Thursday, April 30, 2009

Automatic project structure inference

David MacIver has an interesting blog entry up about determining logical project structure via commit logs. I was very interested because one of Cassandra's oldest issues is creating categories for our JIRA instance. (I've never been a big fan of JIRA, but you work with the tools you have. Or the ones the ASF inflicts on you, in this case.)

The desire to add extra work to issue reporting for a young project like Cassandra strikes me as slightly misguided in the first place. I have what may be an excessive aversion to overengineering, and I like to see a very clear benefit before adding complexity to anything, even an issue tracker. Still, I was curious to see what David's clustering algorithm made of things. And after pestering him to show me how to run his code I figure I owe it to him to show my results.

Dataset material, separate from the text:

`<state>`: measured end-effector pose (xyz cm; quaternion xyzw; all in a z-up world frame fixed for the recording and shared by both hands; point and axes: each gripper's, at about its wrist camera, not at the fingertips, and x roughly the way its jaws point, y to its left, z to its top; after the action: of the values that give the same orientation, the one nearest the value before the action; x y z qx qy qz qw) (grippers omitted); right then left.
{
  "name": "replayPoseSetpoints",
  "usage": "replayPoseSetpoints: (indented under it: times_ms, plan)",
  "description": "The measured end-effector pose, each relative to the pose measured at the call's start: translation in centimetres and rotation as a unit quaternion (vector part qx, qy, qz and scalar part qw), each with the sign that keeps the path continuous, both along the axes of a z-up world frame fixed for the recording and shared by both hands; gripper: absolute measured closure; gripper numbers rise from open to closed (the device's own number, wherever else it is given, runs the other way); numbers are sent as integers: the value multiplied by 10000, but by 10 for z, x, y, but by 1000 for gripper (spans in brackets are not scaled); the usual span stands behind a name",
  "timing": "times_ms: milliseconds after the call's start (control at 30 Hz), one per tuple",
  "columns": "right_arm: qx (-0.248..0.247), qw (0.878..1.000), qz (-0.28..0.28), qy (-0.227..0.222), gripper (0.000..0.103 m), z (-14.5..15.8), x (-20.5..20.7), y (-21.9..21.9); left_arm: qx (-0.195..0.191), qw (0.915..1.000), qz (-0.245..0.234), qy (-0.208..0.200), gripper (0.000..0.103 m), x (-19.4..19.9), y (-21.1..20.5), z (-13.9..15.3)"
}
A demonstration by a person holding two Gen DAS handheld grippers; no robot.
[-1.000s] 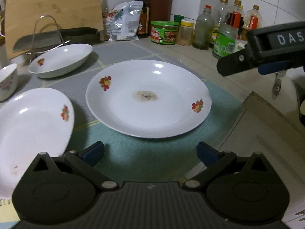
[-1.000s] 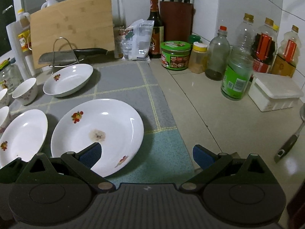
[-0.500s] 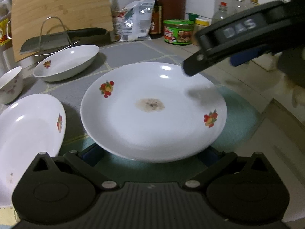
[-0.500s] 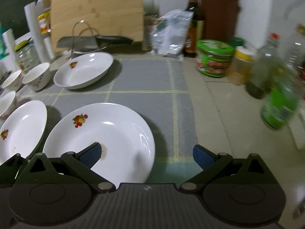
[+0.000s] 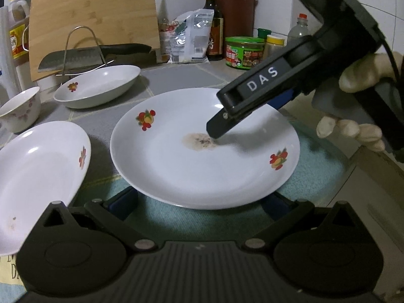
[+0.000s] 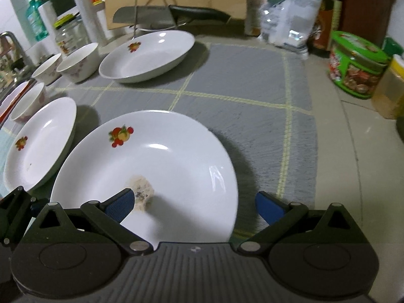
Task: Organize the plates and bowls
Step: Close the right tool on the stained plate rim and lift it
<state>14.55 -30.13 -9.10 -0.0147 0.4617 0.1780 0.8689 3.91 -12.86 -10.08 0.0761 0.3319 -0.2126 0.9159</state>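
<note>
Both grippers gape wide: the left gripper (image 5: 199,202) straddles the stained plate's (image 5: 202,171) near rim, the right gripper (image 6: 194,204) its right edge. Bare mat (image 6: 242,85) lies beyond (far right)

A home kitchen: tiled counter (image 6: 353,131), bamboo board (image 5: 93,22) and cleaver (image 5: 75,60) at the far wall, sauce bottles (image 5: 214,25), knife block (image 5: 237,17), plates (image 6: 151,161) on a mat (image 6: 242,96).

White fruit-patterned plate (image 5: 202,151), stained at centre, lies on mat.
</note>
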Motion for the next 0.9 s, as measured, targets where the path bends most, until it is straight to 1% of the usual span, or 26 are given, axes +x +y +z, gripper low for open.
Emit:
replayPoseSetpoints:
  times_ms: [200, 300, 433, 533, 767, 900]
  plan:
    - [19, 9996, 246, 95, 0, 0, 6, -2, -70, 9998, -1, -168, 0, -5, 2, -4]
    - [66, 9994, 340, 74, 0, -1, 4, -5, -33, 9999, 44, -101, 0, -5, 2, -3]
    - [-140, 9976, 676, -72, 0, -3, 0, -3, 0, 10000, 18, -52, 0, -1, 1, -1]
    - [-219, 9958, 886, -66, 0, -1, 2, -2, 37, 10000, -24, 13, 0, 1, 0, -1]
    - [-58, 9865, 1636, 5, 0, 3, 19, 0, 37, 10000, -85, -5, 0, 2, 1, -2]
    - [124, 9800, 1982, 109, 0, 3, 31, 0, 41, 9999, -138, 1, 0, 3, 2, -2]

In general it did a pretty good job, particularly with the mid-sized groups of files. The large groups are just noise; the small groups, well, it's not exactly a revelation that Filter and FilterTest go together. I'd be tempted to play with it more but with only about two months and 250 commits in the apache repo there's not really all that much data there. (Cassandra's first two years were in an internal Facebook repository.) Working with data that exists as a side effect of natural activity is fascinating.

Saturday, April 11, 2009

The best PyCon talk you didn't see

There were a lot of good talks at PyCon but I humbly submit that the best one you haven't seen yet is Robert Brewer's talk on DejaVu. Robert describes how his Geniusql layer disassembles and parses python bytecode to let his ORM turn python lambdas into SQL. Microsoft got a lot of press for doing something similar for .NET with LINQ, but Bob was there first.
  box = store.new_sandbox()
print [c.Title for c in box.recall(
  Comic, lambda c: 'Hob' in c.Title or c.Views > 0)]
This is cool as hell. The Geniusql part start about 15 minutes in.

Tuesday, April 07, 2009

Credit where credit is due

I'm starting to conclude that git just doesn't fit my brain. Several months in, I'm still confused when things don't work the way they "should." My co-worker says I should start a wiki for weird-ass things to do with git: "You keep coming up with use cases that would never occur to me." But, I have to give the git community credit: I've never gone in to #git on freenode and gotten less than fantastic help. Even with git-svn.